When you grow up online, a little broke and a little creative, it’s easy to find solace in the idea of a digital career. For those whose main skill set involves being good at the Internet, almost any idea you have can be profitable, so long as you have a basic understanding of digital marketing — specifically, small business SEO and how it can make your brand more profitable.
To get you started, I’ve compiled a few of the basics of search engine optimization (SEO) that I think every entrepreneur should understand. No matter what industry you’re looking to break into — music, beauty, fashion, etc. — there are indisputable things you’ll need in order to get your business logged by Google and seen online.
…she types, on her two page, bare-boned website.
Hey, I know better than anyone that when you’re working a full-time job, maintaining a life and easily trapped in Netflix binges, it’s hard to set aside time creating content for an idea that sometimes seems like a pipe dream. Part of the reason I decided to write blogs like this is to motivate myself to work through my own to-do list.
Regardless, a website is a necessity for any brand, artist, company or person looking for an online career — no question.
Not just any website either. Websites are essential in establishing your small business’ SEO. SEO is really a bunch of ever-changing little processes working together, but with a few minor additions and adjustments you can make real progress online.
There’s a reason recipe bloggers take 45 minutes to tell you the damn recipe. They’re packing the page full of extra keywords, repeating the same phrase or phrases like it in order to signal Google: “This page is about crabcakes.”
The easiest way to conduct keyword research for your online business is to use Google Keyword Planner. You’ll need a Google Adwords account to start, but the tool is free.
Let’s say you want to start a small streetwear brand. Yeah, you and everyone else, right? How do you stand out in an industry that’s simultaneously niche and oversaturated?
Quickly, I threw the phrase “streetwear clothing companies” into Google Keyword Planner. The phrase itself is searched anywhere from 1-100 times a month. Other similar phrases, like “urban clothing websites,” are searched as many as 10,000 times a month.
If I were building a website for a streetwear brand, then, I’d use the phrasing “urban clothing websites” before the former.
Once you find your keyword — the main one, the one that accurately describes your brand and is searched an enticing amount — there are specific ways to incorporate that keyword into the framework of your website.

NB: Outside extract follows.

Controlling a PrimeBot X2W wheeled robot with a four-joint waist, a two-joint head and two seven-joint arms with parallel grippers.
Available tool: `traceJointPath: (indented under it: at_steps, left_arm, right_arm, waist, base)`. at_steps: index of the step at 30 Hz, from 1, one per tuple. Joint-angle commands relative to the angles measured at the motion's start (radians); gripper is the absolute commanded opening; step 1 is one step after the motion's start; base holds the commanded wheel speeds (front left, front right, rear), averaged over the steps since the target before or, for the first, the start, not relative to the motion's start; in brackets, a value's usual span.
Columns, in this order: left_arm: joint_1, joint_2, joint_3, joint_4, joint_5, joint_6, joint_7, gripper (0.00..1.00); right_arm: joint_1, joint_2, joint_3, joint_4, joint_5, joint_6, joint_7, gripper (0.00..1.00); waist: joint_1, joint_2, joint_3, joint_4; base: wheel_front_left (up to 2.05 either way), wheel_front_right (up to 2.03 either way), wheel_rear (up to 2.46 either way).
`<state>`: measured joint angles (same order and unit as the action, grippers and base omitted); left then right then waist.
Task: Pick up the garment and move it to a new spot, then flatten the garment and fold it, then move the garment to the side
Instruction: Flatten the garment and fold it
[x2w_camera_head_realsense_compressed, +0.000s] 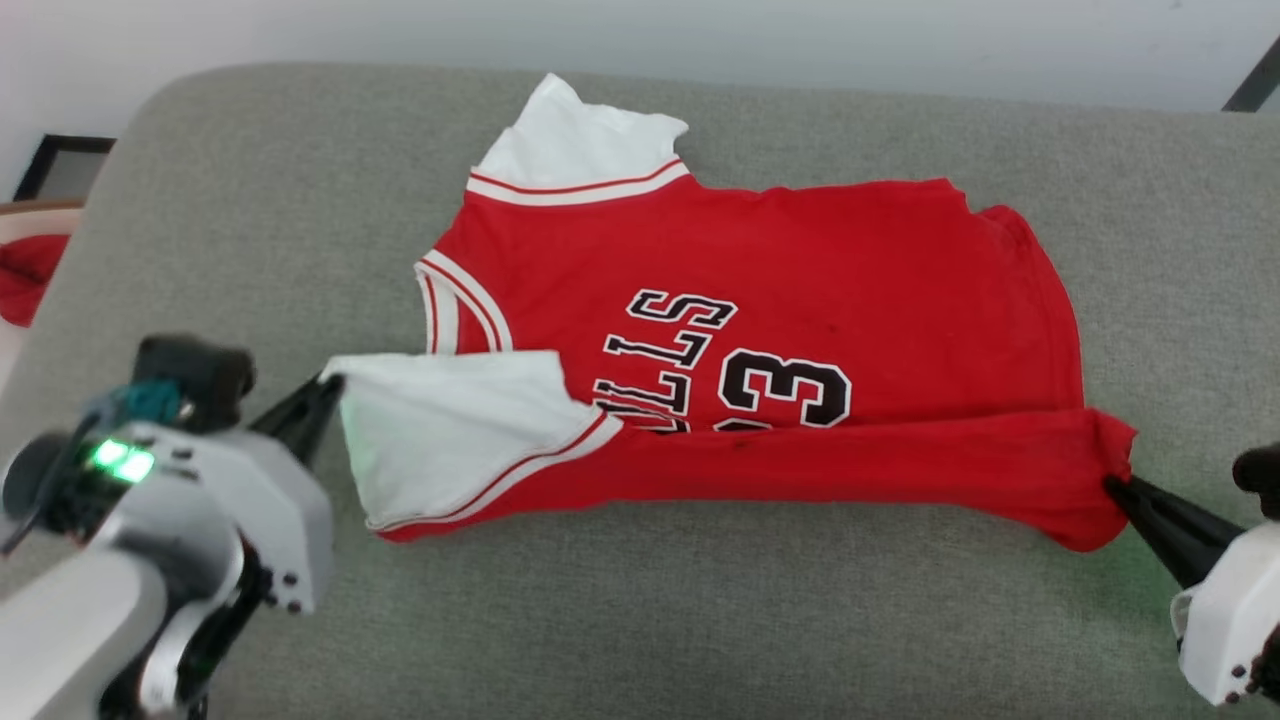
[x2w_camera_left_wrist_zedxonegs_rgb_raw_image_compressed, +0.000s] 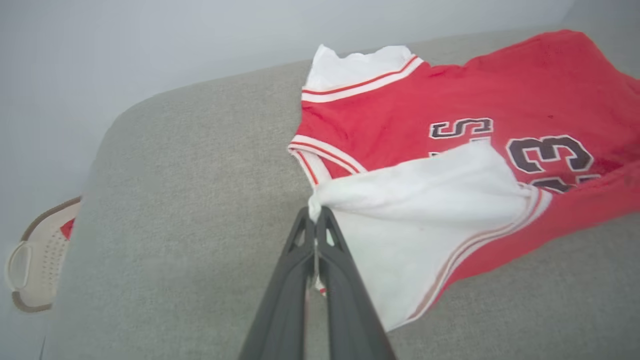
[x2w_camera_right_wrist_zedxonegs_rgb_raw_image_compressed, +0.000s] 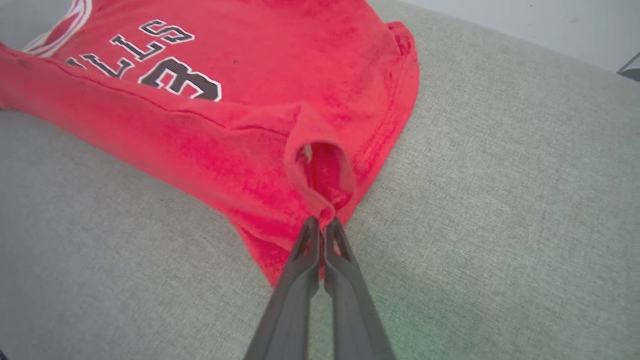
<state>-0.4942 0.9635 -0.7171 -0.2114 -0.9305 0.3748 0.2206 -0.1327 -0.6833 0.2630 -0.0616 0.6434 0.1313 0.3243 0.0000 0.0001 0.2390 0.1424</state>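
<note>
Left hand (x2w_camera_left_wrist_zedxonegs_rgb_raw_image_compressed: 316, 215) pinches the sleeve (x2w_camera_left_wrist_zedxonegs_rgb_raw_image_compressed: 425, 195), right hand (x2w_camera_right_wrist_zedxonegs_rgb_raw_image_compressed: 322, 225) the hem (x2w_camera_right_wrist_zedxonegs_rgb_raw_image_compressed: 300, 190); jersey (x2w_camera_head_realsense_compressed: 850, 280) between them lies half-folded, sideways move yet to come.

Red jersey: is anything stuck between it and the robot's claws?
Nothing visible is in the way. The left claw is shut on the red jersey's white sleeve, and the right claw is shut on its red hem corner, over the grey cushion.

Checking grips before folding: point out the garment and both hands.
garment (x2w_camera_head_realsense_compressed: 800, 260): head view, red body above the number.
left hand (x2w_camera_left_wrist_zedxonegs_rgb_raw_image_compressed: 316, 212): left wrist view, fingertips on white sleeve.
right hand (x2w_camera_right_wrist_zedxonegs_rgb_raw_image_compressed: 322, 222): right wrist view, fingertips on red corner.
</note>
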Motion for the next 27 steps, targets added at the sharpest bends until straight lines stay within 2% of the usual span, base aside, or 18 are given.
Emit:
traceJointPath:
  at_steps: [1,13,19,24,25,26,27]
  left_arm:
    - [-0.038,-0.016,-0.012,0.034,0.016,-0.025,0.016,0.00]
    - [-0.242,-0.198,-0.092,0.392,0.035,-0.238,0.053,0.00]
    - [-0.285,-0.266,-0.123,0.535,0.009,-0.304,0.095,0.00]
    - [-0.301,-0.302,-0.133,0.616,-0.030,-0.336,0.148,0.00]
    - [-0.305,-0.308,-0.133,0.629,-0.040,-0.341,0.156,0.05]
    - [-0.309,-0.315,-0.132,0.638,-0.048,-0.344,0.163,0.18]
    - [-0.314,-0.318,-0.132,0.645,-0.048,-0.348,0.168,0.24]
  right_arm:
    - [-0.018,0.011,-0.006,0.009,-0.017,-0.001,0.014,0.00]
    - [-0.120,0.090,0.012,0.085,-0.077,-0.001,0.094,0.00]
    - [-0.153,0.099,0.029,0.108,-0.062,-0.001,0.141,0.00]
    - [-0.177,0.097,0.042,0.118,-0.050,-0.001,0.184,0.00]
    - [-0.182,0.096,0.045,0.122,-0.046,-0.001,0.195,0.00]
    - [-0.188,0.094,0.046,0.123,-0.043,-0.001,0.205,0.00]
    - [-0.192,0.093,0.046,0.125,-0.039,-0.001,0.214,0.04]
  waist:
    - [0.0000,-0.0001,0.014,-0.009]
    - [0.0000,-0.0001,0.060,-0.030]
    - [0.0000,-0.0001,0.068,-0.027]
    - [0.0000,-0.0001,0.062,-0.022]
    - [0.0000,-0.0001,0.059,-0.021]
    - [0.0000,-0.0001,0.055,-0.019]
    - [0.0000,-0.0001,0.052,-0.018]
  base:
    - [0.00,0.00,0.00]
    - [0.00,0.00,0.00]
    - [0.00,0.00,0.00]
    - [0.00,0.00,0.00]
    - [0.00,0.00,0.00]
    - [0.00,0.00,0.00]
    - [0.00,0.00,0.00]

I don’t know about you, but I’ve been familiar with these formats of titles since middle school, when I used to throw <h1> the top of my Body section on MySpace to really make the Panic! At The Disco lyric stand out. They work the same way in your website now, and they have an added benefit: Google weighs headings like this more than simple paragraph text, and including your keyword phrase in them seriously boosts Google’s understanding of what your site is about.
Websites deserve to be beautiful, and visuals are an integral element of capturing your visitor’s (ahem, customer’s) attention. The images you incorporate, like the titles, have an added benefit of standing out to Google as well.
When you upload a photo to your website, you should have the option to edit the Alt Tag of the image. Here, you should write out a description of the image (a courtesy to make the web more accessible to those with disabilities) and you should also include your keyword.
One of the most creative ways I like doing this is uploading a Pinterest photo to any blog I post. Like this one:
Since this photo is optimized for sharing on Pinterest, the alt tag serves as the caption that comes up when your “pin it” button navigates you to Pinterest.com. By typing a description of the article (including the keyword), you kill two birds with one stone: add another flag to Google that your page is about that phrase, and ensure that you’ll pop up when people search for your keyword on Pinterest as well.
Once you notice SEO, you’ll never miss it again. In fact, scroll back through this article and count how many times I say “small business SEO,” or some variation thereof. Even if that’s a keyword I have no chance of competing for right now, due to other factors like my site’s age and amount of content, this page establishes a foundation that I can link back to over time. Which brings me to the last primer:
One of the biggest influencers in the rank of a site are it’s backlinks, or the amount of times other sites link to it as a source. That’s why major sites and recognizable names come up before small, indie websites: more people link to Complex when they say “rap blog” than the small site you started in college.
That doesn’t mean, though, that there aren’t a million ways to increase the amount of sites that link to you. While some ways are a little sketchy, you can start today by combing back through your old blogs and linking phrases to others. There’s no real reason for me to say “SZA CTRL lyrics,” here, but I decided to try my hand at ranking for that in a blog post earlier this month (this site is all over the place — an experiment, really) so why not?
I still believe in blogs. I believe in informative, perspective-driven writing and I believe in small designers, musicians and any other creative person trying to make a living online. There’s room for all of us. We just all have to start putting the work in.